▶ [Exercise material]:
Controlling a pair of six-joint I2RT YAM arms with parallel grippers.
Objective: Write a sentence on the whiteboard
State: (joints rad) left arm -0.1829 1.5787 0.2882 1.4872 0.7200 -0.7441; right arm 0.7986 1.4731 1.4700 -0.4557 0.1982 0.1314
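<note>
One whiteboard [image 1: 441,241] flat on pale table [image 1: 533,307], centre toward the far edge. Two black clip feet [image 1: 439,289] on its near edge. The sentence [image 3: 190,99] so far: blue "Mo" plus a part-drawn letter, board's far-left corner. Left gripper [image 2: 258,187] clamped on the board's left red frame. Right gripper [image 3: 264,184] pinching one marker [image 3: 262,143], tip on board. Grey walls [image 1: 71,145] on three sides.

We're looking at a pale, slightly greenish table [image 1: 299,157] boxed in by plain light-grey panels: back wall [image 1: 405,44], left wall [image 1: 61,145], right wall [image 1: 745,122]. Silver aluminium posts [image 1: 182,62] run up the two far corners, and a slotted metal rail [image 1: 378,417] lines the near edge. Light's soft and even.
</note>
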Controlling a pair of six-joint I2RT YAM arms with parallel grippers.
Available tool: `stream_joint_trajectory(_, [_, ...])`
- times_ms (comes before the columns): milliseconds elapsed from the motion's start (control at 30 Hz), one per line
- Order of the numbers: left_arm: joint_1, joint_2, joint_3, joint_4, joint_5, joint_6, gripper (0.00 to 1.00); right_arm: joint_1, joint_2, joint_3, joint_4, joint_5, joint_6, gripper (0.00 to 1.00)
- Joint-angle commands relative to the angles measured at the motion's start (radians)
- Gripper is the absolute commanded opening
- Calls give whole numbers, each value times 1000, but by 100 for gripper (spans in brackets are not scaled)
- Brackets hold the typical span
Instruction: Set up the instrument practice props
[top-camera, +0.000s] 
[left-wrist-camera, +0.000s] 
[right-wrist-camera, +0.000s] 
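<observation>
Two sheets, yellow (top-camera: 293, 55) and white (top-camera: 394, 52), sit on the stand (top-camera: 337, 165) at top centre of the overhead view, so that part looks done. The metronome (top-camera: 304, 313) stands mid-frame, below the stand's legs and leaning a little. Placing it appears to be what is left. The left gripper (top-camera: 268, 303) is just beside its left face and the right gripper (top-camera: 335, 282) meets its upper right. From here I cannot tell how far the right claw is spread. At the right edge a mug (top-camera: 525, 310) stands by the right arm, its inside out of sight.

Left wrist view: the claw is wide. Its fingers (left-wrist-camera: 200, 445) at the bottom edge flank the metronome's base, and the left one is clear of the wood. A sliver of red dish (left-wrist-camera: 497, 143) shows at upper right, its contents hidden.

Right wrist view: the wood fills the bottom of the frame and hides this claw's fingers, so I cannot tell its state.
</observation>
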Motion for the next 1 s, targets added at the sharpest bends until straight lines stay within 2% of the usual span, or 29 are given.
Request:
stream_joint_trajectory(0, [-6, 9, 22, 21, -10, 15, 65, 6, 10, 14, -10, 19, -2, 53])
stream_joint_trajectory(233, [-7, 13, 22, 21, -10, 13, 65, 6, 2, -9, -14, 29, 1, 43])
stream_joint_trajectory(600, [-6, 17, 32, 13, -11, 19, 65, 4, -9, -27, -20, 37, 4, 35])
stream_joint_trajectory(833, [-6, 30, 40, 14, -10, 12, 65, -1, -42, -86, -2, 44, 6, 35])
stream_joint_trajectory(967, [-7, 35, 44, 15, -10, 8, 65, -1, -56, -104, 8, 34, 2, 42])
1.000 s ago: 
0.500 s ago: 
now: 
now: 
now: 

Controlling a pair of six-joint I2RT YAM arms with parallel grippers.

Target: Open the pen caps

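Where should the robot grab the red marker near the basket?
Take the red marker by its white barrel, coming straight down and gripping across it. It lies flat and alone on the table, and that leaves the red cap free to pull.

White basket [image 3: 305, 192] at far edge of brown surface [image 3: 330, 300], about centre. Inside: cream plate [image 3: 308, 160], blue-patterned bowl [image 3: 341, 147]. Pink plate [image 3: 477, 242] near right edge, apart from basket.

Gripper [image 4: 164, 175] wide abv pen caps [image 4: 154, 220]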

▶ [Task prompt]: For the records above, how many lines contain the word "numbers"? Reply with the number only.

▶ [Answer area]: 2